◆ EXERCISE REQUIREMENTS: Repeat the data word for word, excluding every picture.
──────
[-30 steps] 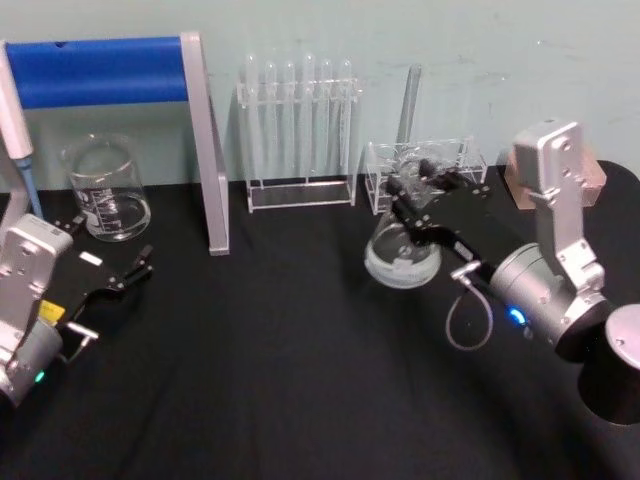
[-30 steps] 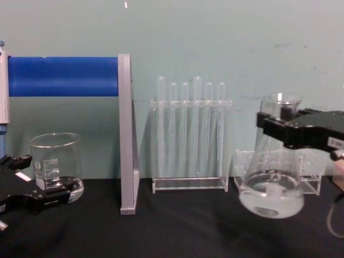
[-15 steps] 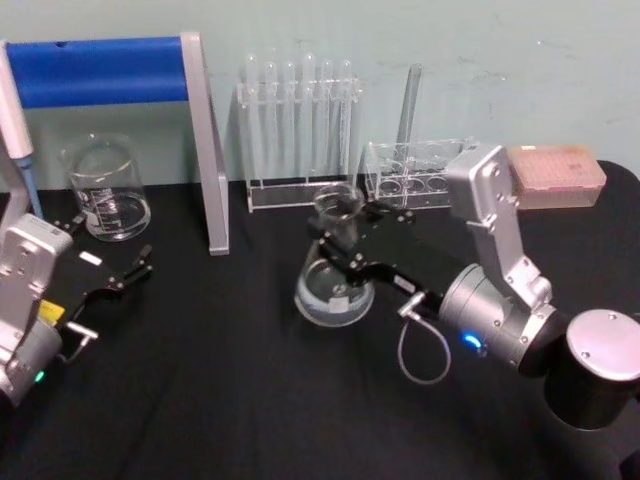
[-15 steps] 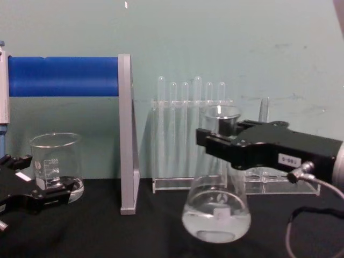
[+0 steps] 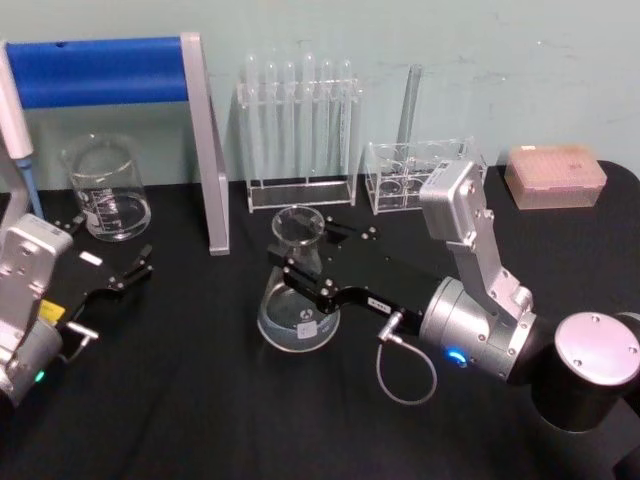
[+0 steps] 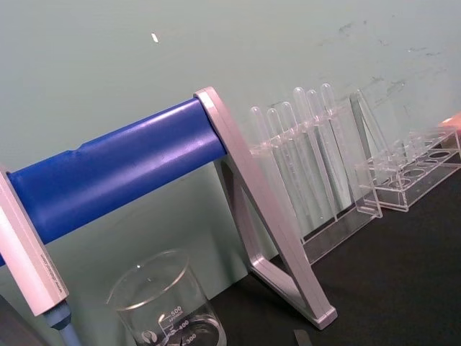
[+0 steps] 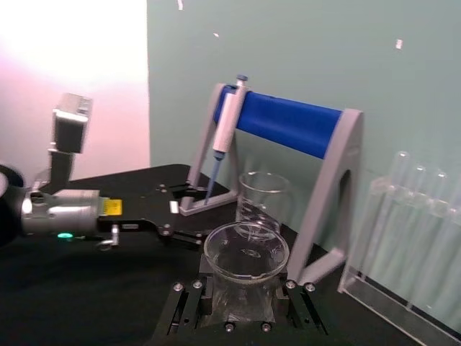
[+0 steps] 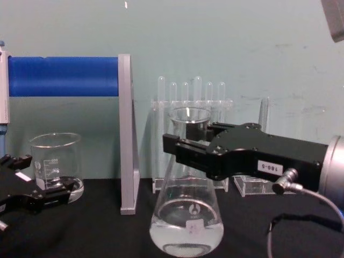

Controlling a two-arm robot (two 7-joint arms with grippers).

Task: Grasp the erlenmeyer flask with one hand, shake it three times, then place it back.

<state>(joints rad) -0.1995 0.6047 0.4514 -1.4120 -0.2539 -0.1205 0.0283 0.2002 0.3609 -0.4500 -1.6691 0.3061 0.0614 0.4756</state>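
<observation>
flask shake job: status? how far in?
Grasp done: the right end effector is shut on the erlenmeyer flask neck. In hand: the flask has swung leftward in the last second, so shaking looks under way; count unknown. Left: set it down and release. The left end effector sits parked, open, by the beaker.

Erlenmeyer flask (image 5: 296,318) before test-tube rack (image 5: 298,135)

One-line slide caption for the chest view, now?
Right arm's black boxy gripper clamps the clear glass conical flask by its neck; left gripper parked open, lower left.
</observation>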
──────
◆ EXERCISE RESULT:
[-30 steps] 
[-30 steps] 
[-15 steps] 
[-15 steps] 
[+0 steps] 
[+0 steps] 
[+0 steps] 
[+0 steps] 

Controlling a two-arm robot (two 7-joint arms with grippers).

Task: Grasp the erlenmeyer flask with one hand, shake it three times, then place it back.

<state>(joints rad) -0.1995 0.6047 0.4514 -1.4120 -0.2539 -0.1205 0.0283 0.2002 0.3609 -0.4500 -1.6691 0.3061 0.0614 0.4756</state>
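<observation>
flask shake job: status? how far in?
Grasp done: the right end effector is shut on the erlenmeyer flask neck. In hand: the flask has swung leftward in the last second, so shaking looks under way; count unknown. Left: set it down and release. The left end effector sits parked, open, by the beaker.

Erlenmeyer flask (image 5: 296,318) before test-tube rack (image 5: 298,135)

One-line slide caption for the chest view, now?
Right arm's black boxy gripper clamps the clear glass conical flask by its neck; left gripper parked open, lower left.
</observation>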

The exercise was worked through completely.